Valley schools to get hourly air updates

When lung-scorching soot hangs in the Valley fog this fall, school officials will get hourly updates on bad air as part of the nation's first real-time pollution alert network.

Using automated e-mail, text messages and updates online, the regional air district will help schools decide hour-by-hour if students will be allowed outside for athletic events, recess and other outdoor activities.

Teachers, coaches, administrators and parents can sign up through the local air district in late October to get the alerts on their computers and their cell phones.

The innovation is a step forward. Conventional air-quality forecasts are often 24 hours old by the time schools make important decisions on athletic activities affecting thousands of people.

And, in contrast to conventional countywide forecasts, the hourly notifications will provide information just from the air monitors nearest to the schools. There are about two dozen of the monitors scattered mostly through major urban areas.

The innovation is timely, said Seyed Sadredin, executive director of the San Joaquin Valley Air Pollution Control District. Tougher federal standards for particle pollution this year will require officials to declare even moderately polluted days unhealthy.

"There are still times during even a red-flag day when it's OK to have activities outside," Sadredin said. "People need to understand that there are pollution peaks during the day, and not every place in the county will have the same problem."

The fine-tuned approach works for ozone, too. The district already had a successful, impromptu test of the network for ozone pollution in late August.

A Clovis water polo coach called the district to find out if he should call off a match with a Visalia school in the early evening hours, air officials said. The network already had been configured to match Clovis schools with the Clovis monitor, so officials helped the coach use it.

Clovis had reached dangerous ozone levels that afternoon. But the network showed the air quality improved after 4 p.m., and the match could be played.

"It worked," said district spokeswoman Jaime Holt. "The hourly updates give you data points to see if it's getting better or worse."

Officials added that the network would warn school officials if there has been an unexpected spike in pollution from a fire or chemical spill in the area.

Officials will continue testing the system for the next several weeks with schools in various cities, including Clovis, Visalia, Hanford and Bakersfield. In October, officials will invite all schools to the network.

Participants must register online at The network is intended for school systems and parents, though officials want to eventually make it available to the general public.

The new approach was prompted by a smoky fire season in 2008, the stringent federal standards and school officials who wanted a more immediate reading of pollution in their area.

For more than a year, officials discussed guidelines for protecting students from different levels of air pollution. Health experts at the American Lung Association of California and the UCSF Fresno Medical Education Program joined the discussion, and so did school and county health officials.

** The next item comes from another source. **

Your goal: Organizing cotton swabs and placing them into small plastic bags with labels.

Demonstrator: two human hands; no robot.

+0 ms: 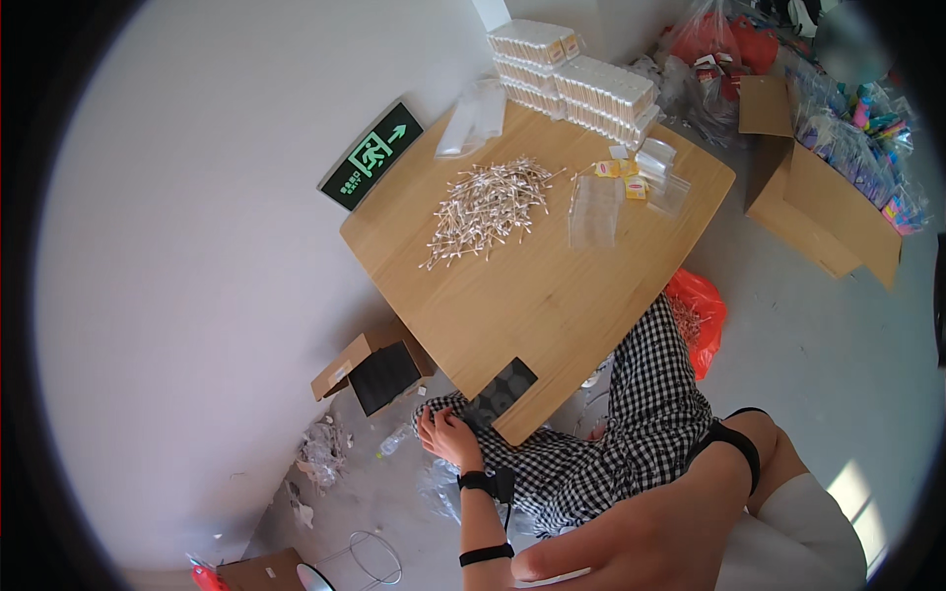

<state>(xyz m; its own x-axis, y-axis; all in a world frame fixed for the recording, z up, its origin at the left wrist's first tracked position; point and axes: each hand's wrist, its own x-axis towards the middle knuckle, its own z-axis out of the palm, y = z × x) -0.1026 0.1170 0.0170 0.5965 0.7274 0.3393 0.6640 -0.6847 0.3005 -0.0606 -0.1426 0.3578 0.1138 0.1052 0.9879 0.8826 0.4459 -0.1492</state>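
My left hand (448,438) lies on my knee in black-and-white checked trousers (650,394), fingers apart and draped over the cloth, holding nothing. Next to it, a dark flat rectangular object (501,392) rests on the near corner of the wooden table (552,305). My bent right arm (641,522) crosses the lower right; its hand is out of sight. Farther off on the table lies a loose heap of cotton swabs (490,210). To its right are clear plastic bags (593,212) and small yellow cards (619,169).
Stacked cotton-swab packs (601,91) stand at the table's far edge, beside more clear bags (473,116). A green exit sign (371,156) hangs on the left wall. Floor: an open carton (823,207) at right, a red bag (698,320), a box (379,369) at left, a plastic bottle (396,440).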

Meanwhile, district staffers designed new features for the air district's Web page to connect readings from the nearest air monitors with various school districts.

The idea was to more quickly move air quality information than the district's current air-quality alert system, which for years has used colored flags to reflect a forecast made the day before. The colored flags will continue, because they give the community an idea of what to expect each day, officials said.

Green means the air is healthy, yellow is moderate air quality, orange is unhealthy for people with sensitive lungs, red is unhealthy for all and purple is very unhealthy.

But on red-flag days, indoor recess is advised as well as reduced outdoor time for physical education classes and limited conditioning time for athletes.

Educators are caught in a difficult position because they are trying to encourage an active lifestyle to combat obesity. To complicate things, the forecasts are sometimes wrong, said spokeswoman Kelly Avants of the Clovis Unified School District.

Parents and others complained when the air was healthier than the forecast indicated.

"We were having credibility issues on some days," she said. "This network would empower individual employees to have good information to take appropriate steps to protect our students."